The primary outcome was mean weight loss at six-month follow-up. Secondary outcomes included the proportion of participants losing at least 5 and 10% of baseline weight, change in waist circumference and BMI at six-month follow-up. We also looked at weight-loss outcomes in the intervention group at 12-month follow-up.
A simple descriptive analysis, calculating counts and percentages, was performed on ordinal data variables. Baseline weight, waist circumference and BMI were not normally distributed and so non-parametric tests were used to examine differences between groups. Where indicated, additional analyses were calculated for subcategories. For continuous variables, mean, standard deviation and maximum and minimum values were calculated. Differences between groups were compared using an univariate general linear model, adjusting for baseline body weight. To assess differences in the proportion of baseline body weight lost, a chi-square test was used.
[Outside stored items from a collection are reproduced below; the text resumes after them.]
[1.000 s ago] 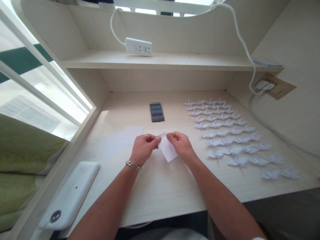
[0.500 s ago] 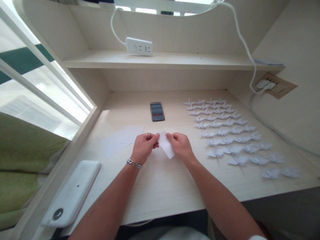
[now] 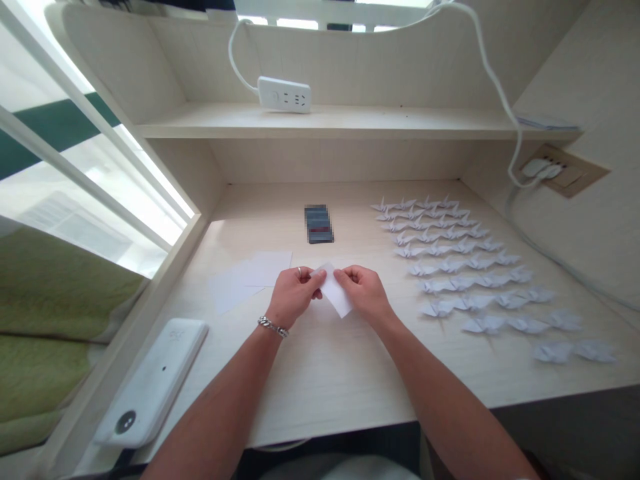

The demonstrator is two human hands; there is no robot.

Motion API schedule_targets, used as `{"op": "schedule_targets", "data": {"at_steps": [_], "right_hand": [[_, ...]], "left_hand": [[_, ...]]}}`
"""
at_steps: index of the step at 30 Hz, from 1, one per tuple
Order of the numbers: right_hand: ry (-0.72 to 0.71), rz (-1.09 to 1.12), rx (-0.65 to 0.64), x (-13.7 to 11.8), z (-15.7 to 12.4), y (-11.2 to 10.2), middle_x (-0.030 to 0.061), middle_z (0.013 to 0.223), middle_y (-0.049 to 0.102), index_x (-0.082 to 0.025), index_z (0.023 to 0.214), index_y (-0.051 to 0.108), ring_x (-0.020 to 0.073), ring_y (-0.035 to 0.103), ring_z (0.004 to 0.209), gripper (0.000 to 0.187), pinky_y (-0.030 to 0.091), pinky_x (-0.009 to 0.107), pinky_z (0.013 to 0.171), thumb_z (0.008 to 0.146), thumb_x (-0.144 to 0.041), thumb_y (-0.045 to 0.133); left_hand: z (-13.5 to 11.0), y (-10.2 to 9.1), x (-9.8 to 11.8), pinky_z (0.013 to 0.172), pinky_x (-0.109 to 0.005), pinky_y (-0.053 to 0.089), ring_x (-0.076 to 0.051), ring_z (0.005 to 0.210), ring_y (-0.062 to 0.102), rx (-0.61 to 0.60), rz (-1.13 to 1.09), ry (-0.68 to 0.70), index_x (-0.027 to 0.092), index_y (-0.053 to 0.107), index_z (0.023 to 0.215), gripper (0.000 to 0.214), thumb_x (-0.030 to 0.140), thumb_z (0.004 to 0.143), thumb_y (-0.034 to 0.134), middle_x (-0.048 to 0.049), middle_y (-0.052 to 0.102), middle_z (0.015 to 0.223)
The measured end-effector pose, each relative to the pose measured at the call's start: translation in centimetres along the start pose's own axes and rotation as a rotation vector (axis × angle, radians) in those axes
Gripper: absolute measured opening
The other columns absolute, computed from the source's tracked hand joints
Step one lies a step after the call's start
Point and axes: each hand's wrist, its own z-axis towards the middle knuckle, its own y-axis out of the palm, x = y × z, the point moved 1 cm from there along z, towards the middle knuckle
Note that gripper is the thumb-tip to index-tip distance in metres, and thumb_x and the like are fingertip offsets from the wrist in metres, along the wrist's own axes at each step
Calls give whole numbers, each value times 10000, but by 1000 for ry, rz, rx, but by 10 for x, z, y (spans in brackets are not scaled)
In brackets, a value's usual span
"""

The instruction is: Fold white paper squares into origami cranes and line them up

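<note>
White, narrow paper (image 3: 337, 295) slants, pinched by left fingers (image 3: 315, 281) and right fingers (image 3: 345, 277).

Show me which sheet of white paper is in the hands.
The held sheet, pinched between the left hand and right hand; the other sheets lie flat on the desk, left of it.

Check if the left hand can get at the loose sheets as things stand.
Probably yes: the left hand is right beside the loose sheets, with nothing visible between. It is pinching the small paper, though, so it would likely need to let go first.
</note>
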Motion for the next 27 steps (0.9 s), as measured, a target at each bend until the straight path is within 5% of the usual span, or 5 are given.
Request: {"op": "schedule_targets", "data": {"at_steps": [4,10,16,23,27], "right_hand": [[-24,-7,-50,-1,-1,1,14,649,618,-163,713,638,147,525,593,331,383,252,542,839,-454,545],[-82,-58,-187,-6,-4,0,1,660,603,-172,718,643,138,508,612,310,365,240,542,858,-420,522],[-53,14,-250,-6,-4,-3,-6,666,587,-171,754,641,127,481,597,241,351,232,525,833,-379,549],[-56,-36,-180,-7,-1,-8,5,717,625,-180,763,631,142,522,643,230,393,246,578,837,-378,540],[-65,-134,-174,-8,0,-12,24,756,661,-173,767,655,156,563,700,236,416,260,634,845,-362,537]], "left_hand": [[5,-4,-4,505,-242,421,-114,475,520,-29,-115,-5,153,574,538,420,503,767,618,-21,580,497],[1,-8,3,553,-227,421,-115,586,542,-135,-87,24,141,692,728,277,416,704,708,-19,645,655],[0,-6,5,468,-221,305,-97,507,433,-54,-49,32,152,618,604,316,427,759,636,18,534,547],[4,-13,1,464,-236,255,-92,475,337,-56,48,88,182,449,503,418,446,802,574,51,377,481],[4,-17,3,516,-233,331,-105,520,430,-167,98,99,159,621,616,327,435,790,592,26,512,537]]}}
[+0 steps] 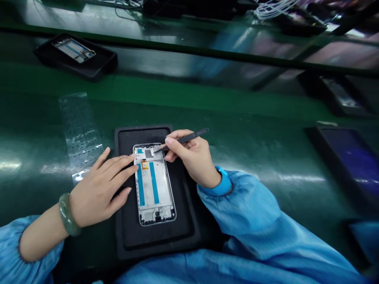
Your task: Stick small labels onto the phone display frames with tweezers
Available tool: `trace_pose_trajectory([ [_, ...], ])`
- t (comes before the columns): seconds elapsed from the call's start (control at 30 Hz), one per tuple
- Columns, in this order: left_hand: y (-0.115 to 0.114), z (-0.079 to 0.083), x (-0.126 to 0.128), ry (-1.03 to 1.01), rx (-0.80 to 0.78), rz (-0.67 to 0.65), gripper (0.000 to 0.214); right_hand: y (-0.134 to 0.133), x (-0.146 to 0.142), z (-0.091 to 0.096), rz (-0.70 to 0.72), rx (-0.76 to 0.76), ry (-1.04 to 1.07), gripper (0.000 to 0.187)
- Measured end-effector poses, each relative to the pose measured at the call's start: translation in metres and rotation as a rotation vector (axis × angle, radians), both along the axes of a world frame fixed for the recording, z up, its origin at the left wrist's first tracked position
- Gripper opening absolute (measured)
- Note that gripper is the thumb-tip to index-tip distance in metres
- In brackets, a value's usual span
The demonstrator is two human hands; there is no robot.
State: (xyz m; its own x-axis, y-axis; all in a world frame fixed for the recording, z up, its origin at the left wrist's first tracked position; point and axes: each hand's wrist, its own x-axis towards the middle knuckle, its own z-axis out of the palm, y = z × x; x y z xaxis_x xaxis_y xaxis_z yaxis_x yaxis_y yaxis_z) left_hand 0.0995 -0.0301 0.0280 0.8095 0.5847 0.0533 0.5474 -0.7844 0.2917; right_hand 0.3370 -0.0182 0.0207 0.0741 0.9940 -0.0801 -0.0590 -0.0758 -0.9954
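A phone frame (162, 185) with two long blue strips and a small orange flex piece lies face up on a black tray (185, 232). My right hand (194, 156) grips a pair of dark tweezers (192, 136), whose tips reach the upper part of the frame, near a dark grey patch. Whether the tips hold anything is too small to tell. My left hand (102, 187) is open, fingers stretched out, with fingertips touching the left edge of the frame.
Left of the tray lies a clear plastic sheet (81, 134). Another black tray (91, 71) with a phone frame (74, 50) sits at the back left. More dark trays (308, 138) stand at the right, blurred. White cables (275, 8) lie at the top.
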Motion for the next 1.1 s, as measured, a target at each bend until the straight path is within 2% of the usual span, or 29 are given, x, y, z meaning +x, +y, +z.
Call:
trace_pose_trajectory([
  [0.17, -0.024, -0.001, 0.005, -0.046, 0.02, 0.026, 0.04, 0.001, 0.002, 0.005, 0.109, -0.095, 0.052, 0.026],
  [0.3, -0.036, 0.002, 0.011, -0.106, 0.068, 0.064, 0.029, 0.001, -0.004, 0.005, 0.071, -0.092, 0.092, 0.026],
  [0.4, -0.029, 0.007, 0.014, -0.093, 0.053, 0.071, 0.027, -0.001, -0.011, 0.004, 0.043, -0.073, 0.059, 0.024],
  [0.5, -0.011, 0.009, 0.016, -0.034, 0.069, 0.06, 0.03, -0.004, -0.017, 0.003, 0.015, -0.029, -0.002, 0.022],
  [0.67, 0.011, 0.002, 0.017, 0.019, 0.077, 0.049, 0.031, -0.009, -0.021, 0.0, -0.056, 0.026, -0.086, 0.019],
  [0.83, 0.012, -0.005, 0.013, 0.011, 0.04, 0.051, 0.032, -0.011, -0.021, -0.002, -0.021, 0.049, -0.145, 0.016],
  [1.1, 0.011, -0.005, 0.013, 0.026, 0.032, 0.064, 0.034, -0.011, -0.021, -0.004, 0.005, 0.108, -0.233, 0.013],
])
An intention-to-treat (ITT) analysis was used. We used a baseline-observation-carried-forward-analysis for those who were lost to follow-up. We also undertook a complete-case analysis. To calculate change in eating behaviour a non-parametric Related-Samples Wilcoxon Signed Rank Test was performed to detect if there was a significant difference (p < 0.05) between eating behaviour at baseline versus six months. All analyses were undertaken using IBM SPSS.
This study was approved by the NZ Ministry of Health’s Northern B Health and Disability Ethics Committee (16/NTB/101).